Continuous data were described either using mean ± standard deviation or
medians and interquartile ranges (IQR). The normality assumption for
quantitative variables was assessed by calculating descriptive
statistics, plotting histograms and performing the Anderson-Darling test
for normality within MINITAB Statistical Software, Release 16 (Minitab
Inc., USA). Normally distributed variables were presented as means ± SD
and comparisons performed using one-way ANOVA. Kruskal-Wallis tests were
used to compare centrality measures across the three animal health wards
of the study area. The Wilcoxon signed-rank test was used to compare
centrality measures between goat and cattle movement networks.
Statistical analyses were performed in commercially available software
(IBM SPSS Statistics Version 24, International Business Machines Corp.,
Armonk, New York, USA) and significance was set at P<0.05.

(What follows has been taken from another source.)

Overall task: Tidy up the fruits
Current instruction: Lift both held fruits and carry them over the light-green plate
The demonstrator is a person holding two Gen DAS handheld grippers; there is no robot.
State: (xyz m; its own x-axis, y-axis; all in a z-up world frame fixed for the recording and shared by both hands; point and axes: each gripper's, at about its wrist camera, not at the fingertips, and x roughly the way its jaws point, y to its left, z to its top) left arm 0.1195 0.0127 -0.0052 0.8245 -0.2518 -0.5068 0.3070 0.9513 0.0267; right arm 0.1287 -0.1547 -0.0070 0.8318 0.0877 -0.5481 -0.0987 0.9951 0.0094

Mapping of the study area displaying the distribution of dip tanks was
performed using ArcGIS 10.2.3 (ESRI, USA), and the sociogram of network
of goats and cattle movements network were performed using the
UCINet6.66.4 programme (Analytical Technologies, USA) (Borgatti et al.,
2013). Nodes were projected using their GPS coordinates estimated using
Google Earth
(https://www.google.com/earth/)
when outside the study area.
3
Results
3.1
Demographic and husbandry findings
A total of 116 smallholder goat farmers were interviewed during
June-July 2018, with 36 respondents from Ward I, 35 respondents from
Ward II, and 45 respondents from Ward III. The median (IQR) age of
respondents for the three wards was 62 (53 – 75), 65 (52 – 79) and 66
(55 – 74) years for Wards I-III, respectively. The major occupation of
respondents was livestock farming with some also involved in private or
government employment (Table 1). In addition to rearing goats, some
respondents also reared cattle, pigs and chickens. The median (IQR)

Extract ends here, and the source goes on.